Int looks much better, however there's still a little gap left. Any suggestions on how to resolve this or mask it? I don't want to loose the bead detail and crispness. (On another cabinet where the edge was uneven against a bead I used Bondo. Not sure how hard that would be in the present situation).

I do not want to remove the face frame, clean the area, and reattach it as this is a built in … everything is skewed and held together by everything else and rickety as it is.

Any ideas?

Thanks a bunch!


----------



## kelvancra (May 4, 2010)

I've used everything within my sight to sand crisp edges. One of my favorite is, a scraper blade with, for example, 220 tightly wrapped around it.
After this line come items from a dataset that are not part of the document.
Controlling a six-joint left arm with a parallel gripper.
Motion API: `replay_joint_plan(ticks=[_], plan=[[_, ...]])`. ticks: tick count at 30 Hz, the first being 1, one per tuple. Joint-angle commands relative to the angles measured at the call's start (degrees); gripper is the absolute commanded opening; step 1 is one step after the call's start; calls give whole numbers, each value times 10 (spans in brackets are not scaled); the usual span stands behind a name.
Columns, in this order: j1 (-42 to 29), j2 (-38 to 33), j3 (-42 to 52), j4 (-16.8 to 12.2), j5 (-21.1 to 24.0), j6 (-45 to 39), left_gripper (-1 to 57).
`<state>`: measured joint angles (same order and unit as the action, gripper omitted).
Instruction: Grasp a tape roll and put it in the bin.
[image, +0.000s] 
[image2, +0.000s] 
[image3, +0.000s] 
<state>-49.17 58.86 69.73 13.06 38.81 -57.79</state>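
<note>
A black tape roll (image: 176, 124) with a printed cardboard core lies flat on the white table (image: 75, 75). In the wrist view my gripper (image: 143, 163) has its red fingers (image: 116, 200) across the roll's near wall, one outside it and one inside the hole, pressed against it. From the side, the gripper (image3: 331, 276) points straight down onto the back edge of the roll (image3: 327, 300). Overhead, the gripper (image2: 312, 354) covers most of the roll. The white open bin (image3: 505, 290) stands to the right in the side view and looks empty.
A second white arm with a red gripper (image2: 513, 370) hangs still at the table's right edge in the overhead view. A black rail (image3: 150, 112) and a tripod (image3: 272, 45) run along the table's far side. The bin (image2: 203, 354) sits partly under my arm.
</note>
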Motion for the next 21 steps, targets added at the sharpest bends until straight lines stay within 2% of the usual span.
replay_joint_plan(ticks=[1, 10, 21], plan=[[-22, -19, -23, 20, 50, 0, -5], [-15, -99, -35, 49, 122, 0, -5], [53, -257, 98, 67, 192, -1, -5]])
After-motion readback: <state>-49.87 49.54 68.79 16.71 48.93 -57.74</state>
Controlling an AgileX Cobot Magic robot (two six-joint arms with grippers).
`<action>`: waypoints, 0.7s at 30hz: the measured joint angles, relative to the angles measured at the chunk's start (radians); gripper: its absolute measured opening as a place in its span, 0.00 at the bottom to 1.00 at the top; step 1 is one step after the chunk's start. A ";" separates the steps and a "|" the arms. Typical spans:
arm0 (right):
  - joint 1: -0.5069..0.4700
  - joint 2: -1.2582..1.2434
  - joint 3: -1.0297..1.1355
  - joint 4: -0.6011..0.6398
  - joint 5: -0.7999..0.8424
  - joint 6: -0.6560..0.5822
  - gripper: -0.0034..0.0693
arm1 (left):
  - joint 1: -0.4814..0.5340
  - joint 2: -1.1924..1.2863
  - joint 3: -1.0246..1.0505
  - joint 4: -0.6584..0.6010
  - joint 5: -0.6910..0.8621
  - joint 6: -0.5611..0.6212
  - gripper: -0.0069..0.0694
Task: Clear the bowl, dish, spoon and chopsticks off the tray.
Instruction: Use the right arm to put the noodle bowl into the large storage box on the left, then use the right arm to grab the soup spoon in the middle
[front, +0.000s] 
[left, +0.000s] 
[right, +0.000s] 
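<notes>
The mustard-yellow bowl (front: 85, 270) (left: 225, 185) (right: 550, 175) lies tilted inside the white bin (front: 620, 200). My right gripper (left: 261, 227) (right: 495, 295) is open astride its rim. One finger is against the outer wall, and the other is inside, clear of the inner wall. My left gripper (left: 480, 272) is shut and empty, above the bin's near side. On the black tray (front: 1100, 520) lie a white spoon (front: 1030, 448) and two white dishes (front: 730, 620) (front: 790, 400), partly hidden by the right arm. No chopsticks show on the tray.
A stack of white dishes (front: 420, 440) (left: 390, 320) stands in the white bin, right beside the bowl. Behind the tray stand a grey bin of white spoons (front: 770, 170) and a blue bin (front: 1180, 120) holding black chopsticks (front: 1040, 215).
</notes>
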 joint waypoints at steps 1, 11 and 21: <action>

If you have deep or wise spots, you might be able to fill them and, while the filler is still wet, use something like the 5-way point, with a block C clamped to it, to clean the groove again.


----------



## Loren (May 30, 2008)

Sometimes making a gap more consistent
beats filling. That's called a cock bead.

You can grind a piece of metal to reshape
the profile by scraping. I'd probably leave 
it as is because I appreciate wear and irregularity
in old pieces. The gap can be sanded a little
where it's narrow to make the shadow line
more consistent, just enough to fool the eye.


----------



## Lovegasoline (Apr 18, 2018)

My concern is that it's a true gap … you can see light through it.


----------



## Loren (May 30, 2008)

Oh, I see. You could add something on the
inside so the light doesn't shine through,
a bit of quarter-round moulding or something
like that.

Flexible caulk is available in squeeze tubes
where you cut the tip off. You could perhaps
drill into the tip instead of cutting it off and
get a really fine bead of caulk in there. Getting
the excess off is often a hassle with the stuff
so when I use it I try to not get any more on
than needed. You could make a shaped tool
or 2 out of popsicle sticks to remove any
unwanted caulk from the bead.


----------



## RichT (Oct 14, 2016)

If I were tackling that, my first thing to try would be to use Timbermate filler to make a slurry with water and try brushing it in with a number 4 artist's brush. You should be able to push it pretty far into the gap and then simply coming along behind with a paper towel to smooth it. Since you're going to be painting them, go with one of the lighter colors. You'll have to experiment with the thickness, but Timbermate is very easy to work with and if you don't like the results, it will clean up with water.


----------



## maverik (Dec 30, 2015)

Latex caulk, not silicone, paint wont stick to silicone caulk. Run a strip of painters tape down the edge of the face frame to keep the caulk out of the bead. Then use a thin flexible putty knife to smoothe the caulk and push it into the gap. Thats how contractors cover up there crappy miter joints on base boards, LOL


----------